[TO DO]
Could you return every line of the material that contains the word "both"?

::::

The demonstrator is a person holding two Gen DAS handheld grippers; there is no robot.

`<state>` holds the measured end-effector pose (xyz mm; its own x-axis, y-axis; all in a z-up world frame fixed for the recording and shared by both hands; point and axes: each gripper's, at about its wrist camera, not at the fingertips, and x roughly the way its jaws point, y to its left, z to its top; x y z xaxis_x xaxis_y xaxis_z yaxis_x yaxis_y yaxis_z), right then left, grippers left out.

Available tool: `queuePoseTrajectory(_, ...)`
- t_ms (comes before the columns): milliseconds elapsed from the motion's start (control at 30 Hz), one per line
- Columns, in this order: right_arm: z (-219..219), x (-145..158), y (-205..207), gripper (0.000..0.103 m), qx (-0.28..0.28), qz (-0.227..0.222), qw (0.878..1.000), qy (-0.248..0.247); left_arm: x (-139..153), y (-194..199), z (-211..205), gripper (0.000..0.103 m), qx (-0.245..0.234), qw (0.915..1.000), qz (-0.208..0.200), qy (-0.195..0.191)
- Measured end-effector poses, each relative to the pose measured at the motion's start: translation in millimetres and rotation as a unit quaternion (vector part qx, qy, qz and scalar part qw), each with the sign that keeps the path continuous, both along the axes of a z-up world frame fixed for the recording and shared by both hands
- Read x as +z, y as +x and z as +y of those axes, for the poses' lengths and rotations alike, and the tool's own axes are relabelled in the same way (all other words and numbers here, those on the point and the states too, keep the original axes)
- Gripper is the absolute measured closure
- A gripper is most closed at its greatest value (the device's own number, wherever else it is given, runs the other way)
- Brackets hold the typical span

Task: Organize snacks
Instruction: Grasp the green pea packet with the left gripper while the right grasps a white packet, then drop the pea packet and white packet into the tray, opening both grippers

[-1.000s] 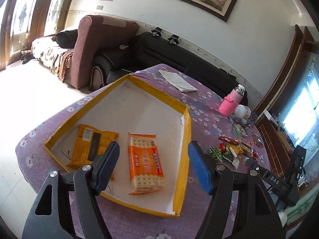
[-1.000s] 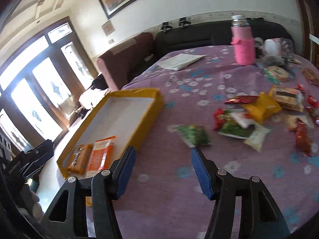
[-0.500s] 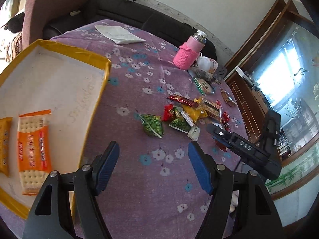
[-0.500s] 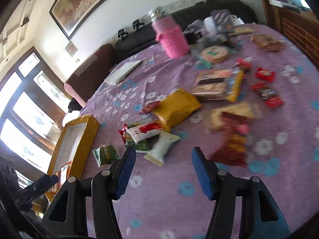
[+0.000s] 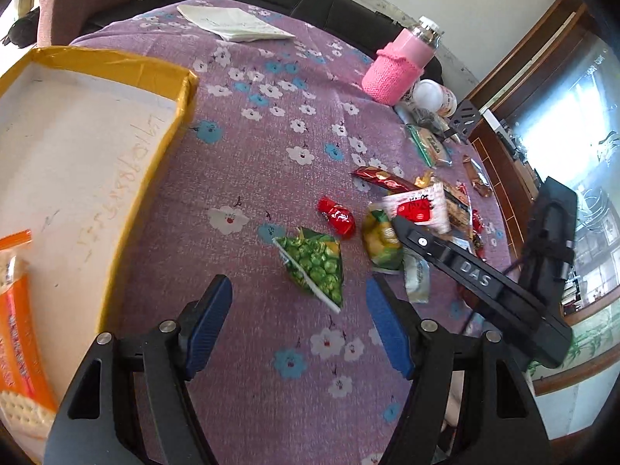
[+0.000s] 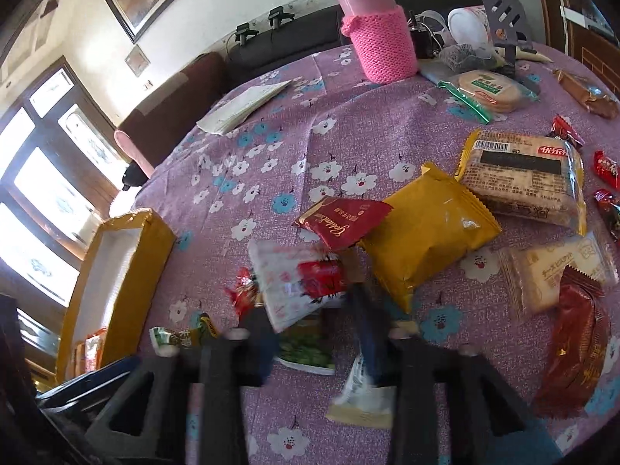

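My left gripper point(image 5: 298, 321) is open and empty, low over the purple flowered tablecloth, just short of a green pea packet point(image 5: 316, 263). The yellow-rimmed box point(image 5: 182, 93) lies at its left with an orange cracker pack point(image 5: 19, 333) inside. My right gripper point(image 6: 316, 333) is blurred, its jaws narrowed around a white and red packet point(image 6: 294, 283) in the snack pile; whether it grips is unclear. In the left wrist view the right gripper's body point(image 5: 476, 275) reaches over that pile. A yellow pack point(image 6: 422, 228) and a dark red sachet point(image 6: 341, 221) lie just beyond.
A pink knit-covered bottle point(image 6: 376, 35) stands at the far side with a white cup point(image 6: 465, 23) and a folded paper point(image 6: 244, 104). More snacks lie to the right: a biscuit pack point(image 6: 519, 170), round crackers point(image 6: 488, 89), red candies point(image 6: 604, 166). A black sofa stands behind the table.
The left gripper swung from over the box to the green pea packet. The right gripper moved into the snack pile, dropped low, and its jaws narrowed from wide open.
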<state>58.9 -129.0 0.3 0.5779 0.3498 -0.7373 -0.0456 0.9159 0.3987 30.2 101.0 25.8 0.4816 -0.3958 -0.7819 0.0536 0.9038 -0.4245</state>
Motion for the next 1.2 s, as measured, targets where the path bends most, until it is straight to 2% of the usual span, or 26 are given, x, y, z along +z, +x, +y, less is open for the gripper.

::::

[WRITTEN RESPONSE]
`<state>` holds the measured end-effector pose (xyz mm; its own x-axis, y-axis; all in a z-up world frame fixed for the recording and shared by both hands; point and axes: each gripper's, at about its wrist camera, not at the fingertips, and x roughly the way its jaws point, y to its left, z to its top; x y z xaxis_x xaxis_y xaxis_z yaxis_x yaxis_y yaxis_z), right then left, grippers left out.
- Measured end-effector poses, each relative to the pose measured at the motion's start: translation in millimetres and rotation as a unit quaternion (vector part qx, qy, qz and scalar part qw), each with the sign that keeps the path continuous, both along the axes of a z-up world frame fixed for the recording and shared by both hands
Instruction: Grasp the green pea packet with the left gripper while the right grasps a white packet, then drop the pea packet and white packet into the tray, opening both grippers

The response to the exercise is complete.